Once you find the line with "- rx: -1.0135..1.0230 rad" in the data that follows, repeat it and every line after it exactly, through the line with "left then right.".
(RECORD EXTRACTS begins)
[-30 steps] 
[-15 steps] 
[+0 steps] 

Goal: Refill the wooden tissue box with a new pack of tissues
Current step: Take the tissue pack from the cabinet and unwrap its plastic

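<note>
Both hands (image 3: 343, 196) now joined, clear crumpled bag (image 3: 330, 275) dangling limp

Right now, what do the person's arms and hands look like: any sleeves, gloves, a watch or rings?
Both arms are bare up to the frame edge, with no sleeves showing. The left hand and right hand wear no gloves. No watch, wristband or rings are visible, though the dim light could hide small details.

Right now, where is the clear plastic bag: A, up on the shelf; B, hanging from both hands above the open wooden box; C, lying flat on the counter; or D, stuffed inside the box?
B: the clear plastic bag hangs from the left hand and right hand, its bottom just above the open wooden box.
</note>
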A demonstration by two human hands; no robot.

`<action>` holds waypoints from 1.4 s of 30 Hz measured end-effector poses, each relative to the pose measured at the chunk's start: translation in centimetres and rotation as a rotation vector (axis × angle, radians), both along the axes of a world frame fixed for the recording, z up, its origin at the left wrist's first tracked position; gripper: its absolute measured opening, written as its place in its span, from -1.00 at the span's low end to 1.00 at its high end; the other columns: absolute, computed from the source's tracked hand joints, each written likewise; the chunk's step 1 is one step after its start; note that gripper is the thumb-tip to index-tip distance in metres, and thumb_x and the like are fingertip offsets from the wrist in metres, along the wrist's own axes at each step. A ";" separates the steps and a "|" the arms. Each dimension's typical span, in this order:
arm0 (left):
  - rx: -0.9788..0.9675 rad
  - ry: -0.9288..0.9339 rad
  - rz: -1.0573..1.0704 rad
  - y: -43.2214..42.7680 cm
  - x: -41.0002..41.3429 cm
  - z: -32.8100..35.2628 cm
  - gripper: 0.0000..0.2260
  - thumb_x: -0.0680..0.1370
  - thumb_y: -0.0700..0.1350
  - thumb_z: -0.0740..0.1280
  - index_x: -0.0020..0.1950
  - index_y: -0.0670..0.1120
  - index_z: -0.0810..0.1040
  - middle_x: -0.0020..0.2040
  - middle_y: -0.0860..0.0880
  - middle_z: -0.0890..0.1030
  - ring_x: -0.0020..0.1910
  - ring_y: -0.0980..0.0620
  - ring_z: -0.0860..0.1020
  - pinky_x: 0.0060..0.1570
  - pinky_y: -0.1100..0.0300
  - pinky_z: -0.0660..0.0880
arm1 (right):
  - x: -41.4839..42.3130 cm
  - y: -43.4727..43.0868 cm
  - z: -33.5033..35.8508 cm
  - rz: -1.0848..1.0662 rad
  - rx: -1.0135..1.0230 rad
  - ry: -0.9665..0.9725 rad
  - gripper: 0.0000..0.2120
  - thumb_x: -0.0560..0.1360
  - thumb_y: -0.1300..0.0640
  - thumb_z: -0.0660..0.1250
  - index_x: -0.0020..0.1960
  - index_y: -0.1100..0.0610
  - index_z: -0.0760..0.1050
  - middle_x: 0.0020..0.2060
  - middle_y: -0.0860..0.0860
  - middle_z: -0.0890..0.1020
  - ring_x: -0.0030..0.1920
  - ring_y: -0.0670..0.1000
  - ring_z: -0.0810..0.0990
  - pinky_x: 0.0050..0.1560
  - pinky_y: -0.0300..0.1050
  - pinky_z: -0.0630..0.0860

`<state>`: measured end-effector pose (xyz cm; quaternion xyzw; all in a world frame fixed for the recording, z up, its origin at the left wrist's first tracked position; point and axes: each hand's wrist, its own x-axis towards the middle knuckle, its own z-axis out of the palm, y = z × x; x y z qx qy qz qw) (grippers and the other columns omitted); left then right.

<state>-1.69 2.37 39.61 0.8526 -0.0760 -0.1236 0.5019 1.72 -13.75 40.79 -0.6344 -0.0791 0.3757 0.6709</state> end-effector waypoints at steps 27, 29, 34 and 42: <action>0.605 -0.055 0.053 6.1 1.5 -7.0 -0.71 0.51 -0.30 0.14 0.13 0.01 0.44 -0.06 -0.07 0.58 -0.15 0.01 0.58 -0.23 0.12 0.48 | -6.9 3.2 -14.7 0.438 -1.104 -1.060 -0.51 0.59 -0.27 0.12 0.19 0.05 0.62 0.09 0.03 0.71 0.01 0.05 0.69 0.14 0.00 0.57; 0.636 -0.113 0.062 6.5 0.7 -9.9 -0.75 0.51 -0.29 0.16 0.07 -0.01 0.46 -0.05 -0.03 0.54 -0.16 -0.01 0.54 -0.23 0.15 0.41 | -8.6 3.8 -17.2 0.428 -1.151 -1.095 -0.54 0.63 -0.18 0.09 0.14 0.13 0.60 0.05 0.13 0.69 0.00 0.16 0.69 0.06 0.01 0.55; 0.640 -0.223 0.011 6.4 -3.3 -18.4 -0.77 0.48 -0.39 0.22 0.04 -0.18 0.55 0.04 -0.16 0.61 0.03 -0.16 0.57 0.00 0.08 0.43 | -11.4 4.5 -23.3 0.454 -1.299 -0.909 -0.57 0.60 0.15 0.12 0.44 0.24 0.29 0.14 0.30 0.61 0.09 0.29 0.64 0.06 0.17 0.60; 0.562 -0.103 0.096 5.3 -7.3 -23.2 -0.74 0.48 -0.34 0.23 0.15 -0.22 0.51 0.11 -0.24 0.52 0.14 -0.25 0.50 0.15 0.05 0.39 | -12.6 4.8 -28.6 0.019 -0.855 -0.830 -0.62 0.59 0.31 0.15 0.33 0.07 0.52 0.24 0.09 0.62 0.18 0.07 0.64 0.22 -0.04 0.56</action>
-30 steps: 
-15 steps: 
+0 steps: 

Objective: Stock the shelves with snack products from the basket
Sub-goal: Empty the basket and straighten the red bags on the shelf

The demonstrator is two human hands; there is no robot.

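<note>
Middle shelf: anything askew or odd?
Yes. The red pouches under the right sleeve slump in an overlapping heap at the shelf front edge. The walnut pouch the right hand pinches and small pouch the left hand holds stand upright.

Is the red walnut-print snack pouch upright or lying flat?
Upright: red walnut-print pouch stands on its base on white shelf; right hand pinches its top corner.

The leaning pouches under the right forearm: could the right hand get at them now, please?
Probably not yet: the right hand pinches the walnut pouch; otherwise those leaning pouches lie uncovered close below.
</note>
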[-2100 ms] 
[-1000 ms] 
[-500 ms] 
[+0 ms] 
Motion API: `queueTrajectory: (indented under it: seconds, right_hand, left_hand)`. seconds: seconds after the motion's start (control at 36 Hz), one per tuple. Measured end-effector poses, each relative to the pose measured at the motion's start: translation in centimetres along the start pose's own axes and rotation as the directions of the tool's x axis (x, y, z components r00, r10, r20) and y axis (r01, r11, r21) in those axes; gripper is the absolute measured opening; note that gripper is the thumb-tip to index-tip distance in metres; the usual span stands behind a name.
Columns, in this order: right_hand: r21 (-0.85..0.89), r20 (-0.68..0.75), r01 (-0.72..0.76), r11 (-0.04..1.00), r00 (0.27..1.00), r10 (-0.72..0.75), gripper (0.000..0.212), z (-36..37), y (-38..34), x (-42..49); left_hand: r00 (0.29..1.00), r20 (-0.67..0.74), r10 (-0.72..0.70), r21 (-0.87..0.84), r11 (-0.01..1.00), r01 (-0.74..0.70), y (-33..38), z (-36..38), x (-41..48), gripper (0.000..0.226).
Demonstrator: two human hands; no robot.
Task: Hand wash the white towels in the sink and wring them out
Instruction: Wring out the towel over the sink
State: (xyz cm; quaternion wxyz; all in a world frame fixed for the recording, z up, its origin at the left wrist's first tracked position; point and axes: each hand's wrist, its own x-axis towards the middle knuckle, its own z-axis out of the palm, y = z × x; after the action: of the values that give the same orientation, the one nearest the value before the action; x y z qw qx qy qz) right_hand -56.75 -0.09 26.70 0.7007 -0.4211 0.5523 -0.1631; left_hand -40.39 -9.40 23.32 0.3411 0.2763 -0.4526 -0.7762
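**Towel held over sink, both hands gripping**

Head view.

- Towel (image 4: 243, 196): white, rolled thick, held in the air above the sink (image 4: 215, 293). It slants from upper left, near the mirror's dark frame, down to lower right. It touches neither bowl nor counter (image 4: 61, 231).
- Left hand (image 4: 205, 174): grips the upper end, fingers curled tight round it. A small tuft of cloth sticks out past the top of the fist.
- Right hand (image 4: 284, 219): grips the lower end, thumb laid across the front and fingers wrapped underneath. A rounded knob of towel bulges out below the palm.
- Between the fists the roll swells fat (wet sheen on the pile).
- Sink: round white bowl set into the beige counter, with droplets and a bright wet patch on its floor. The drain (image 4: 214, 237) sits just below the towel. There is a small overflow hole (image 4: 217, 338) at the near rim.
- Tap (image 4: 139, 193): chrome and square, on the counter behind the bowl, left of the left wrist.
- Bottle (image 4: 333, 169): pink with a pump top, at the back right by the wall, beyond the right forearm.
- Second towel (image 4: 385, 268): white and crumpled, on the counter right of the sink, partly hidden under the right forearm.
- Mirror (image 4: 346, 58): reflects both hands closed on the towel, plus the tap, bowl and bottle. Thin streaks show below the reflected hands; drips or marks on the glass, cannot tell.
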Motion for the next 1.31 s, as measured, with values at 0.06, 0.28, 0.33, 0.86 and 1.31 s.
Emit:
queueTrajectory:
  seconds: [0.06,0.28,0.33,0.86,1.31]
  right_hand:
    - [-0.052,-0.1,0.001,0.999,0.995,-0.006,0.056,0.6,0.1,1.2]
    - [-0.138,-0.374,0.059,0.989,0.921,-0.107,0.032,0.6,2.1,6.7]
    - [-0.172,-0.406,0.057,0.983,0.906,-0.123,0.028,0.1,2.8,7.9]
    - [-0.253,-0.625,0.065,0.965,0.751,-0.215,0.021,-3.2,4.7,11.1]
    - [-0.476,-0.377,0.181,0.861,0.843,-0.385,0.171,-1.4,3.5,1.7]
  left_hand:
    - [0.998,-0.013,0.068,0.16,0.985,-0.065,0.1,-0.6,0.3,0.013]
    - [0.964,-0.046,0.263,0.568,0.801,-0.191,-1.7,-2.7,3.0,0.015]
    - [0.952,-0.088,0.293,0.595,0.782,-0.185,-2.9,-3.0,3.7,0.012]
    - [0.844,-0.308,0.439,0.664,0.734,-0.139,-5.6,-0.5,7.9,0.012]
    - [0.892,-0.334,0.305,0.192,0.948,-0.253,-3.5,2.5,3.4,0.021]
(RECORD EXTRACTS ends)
SOLUTION FOR THIS TASK |
  - rx: -1.0135..1.0230 rad
  - ry: -0.9665..0.9725 rad
  - gripper: 0.0000..0.2120
  - thumb_x: -0.0560..0.1360
  - thumb_y: -0.1300..0.0640
  - thumb_z: -0.0660..0.1250
  - index_x: -0.0020..0.1960
  - index_y: -0.1100..0.0610
  - index_z: -0.0760..0.1050
  - middle_x: 0.0020..0.2060
  - middle_y: -0.0860..0.0860
  - middle_z: -0.0890..0.1020
  - ring_x: -0.0030..0.1920
  - ring_y: -0.0670..0.1000
  - ring_z: -0.0810..0.0990
  - pinky_x: 0.0050..0.1560
  - pinky_y: -0.0300..0.1050
  - pinky_z: -0.0630..0.0860

`<state>`: measured end-effector pose (xyz cm; quaternion xyzw; all in a world frame fixed for the recording, z up, its origin at the left wrist's first tracked position; point and axes: each hand's wrist, its own x-axis towards the middle knuckle, its own z-axis out of the palm, y = z × x; x y z qx qy qz qw) (grippers and the other columns omitted); left then right.

No additional response is needed to complete this exercise.